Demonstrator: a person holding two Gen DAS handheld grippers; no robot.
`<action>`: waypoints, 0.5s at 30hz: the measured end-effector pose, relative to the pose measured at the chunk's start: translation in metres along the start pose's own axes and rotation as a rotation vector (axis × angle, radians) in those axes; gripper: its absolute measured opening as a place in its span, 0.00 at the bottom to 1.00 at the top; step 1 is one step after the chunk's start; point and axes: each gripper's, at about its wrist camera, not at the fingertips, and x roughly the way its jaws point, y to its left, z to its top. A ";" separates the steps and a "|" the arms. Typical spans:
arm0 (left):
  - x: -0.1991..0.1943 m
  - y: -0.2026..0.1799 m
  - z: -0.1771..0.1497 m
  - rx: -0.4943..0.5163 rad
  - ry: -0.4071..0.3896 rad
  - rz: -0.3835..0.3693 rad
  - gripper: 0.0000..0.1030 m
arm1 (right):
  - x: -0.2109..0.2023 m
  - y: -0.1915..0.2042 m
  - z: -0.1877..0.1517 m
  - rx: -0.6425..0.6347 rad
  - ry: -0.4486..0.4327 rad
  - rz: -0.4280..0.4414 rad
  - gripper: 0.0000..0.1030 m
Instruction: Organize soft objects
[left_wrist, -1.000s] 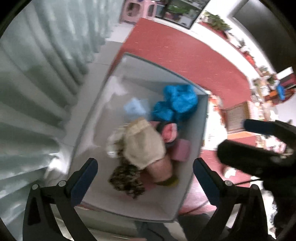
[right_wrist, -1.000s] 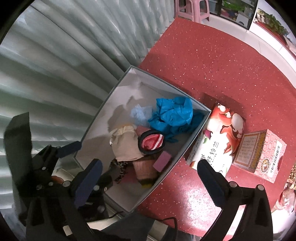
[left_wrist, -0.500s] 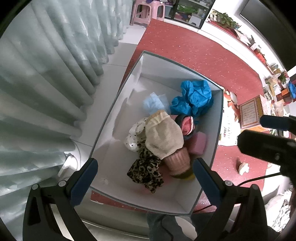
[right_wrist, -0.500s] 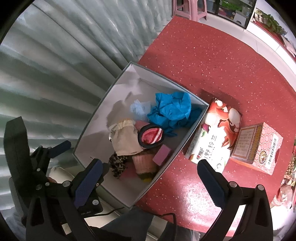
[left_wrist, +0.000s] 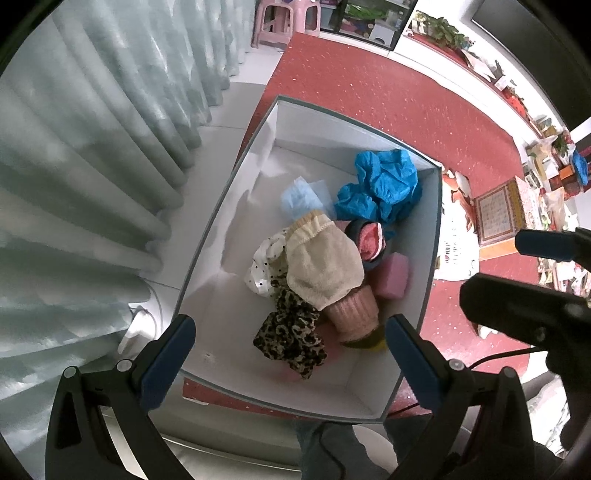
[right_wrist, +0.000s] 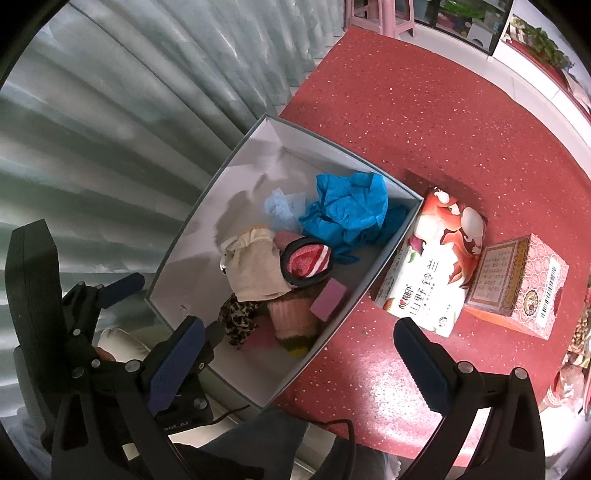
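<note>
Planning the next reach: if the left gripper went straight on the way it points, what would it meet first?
Most likely the leopard-print cloth in the white box, beside the pink knit piece. The open left gripper frames that spot, though depth is unclear.

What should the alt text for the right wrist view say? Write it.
An open grey box on a red table holds a heap of soft things: crumpled blue fabric, a beige pouch, leopard-print cloth. The open right gripper hovers above, empty; two cartons stand beside the box.
</note>
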 end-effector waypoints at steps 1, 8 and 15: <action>0.000 0.000 0.000 0.003 0.000 0.002 1.00 | 0.000 0.000 0.000 0.002 -0.001 0.002 1.00; -0.001 -0.003 0.003 0.030 -0.006 0.015 1.00 | -0.002 -0.001 0.001 0.016 -0.010 0.001 1.00; -0.002 -0.002 0.005 0.044 -0.009 0.035 1.00 | -0.004 0.000 0.002 0.019 -0.019 -0.006 1.00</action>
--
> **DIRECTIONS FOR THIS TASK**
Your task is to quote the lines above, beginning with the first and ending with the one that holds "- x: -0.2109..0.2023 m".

> **RESULT**
Demonstrator: a person holding two Gen DAS handheld grippers; no robot.
`<action>`: waypoints, 0.5s at 30hz: the measured end-effector pose, relative to the pose measured at the chunk's start: translation in metres along the start pose's own axes and rotation as a rotation vector (axis × angle, radians) in those axes; gripper: its absolute measured opening as a place in its span, 0.00 at the bottom to 1.00 at the top; step 1 is one step after the chunk's start; point and axes: each gripper's, at about its wrist camera, not at the fingertips, and x roughly the way its jaws point, y to its left, z to its top. A ";" separates the steps and a "|" the arms. Typical spans:
arm0 (left):
  - x: -0.1991..0.1943 m
  - y: -0.2026..0.1799 m
  - z: -0.1771..0.1497 m
  - rx: -0.4943..0.5163 rad
  - ry: -0.4071..0.3896 rad
  - rz: -0.3835..0.3693 rad
  - gripper: 0.0000..0.1030 m
arm1 (right):
  - x: -0.2109..0.2023 m

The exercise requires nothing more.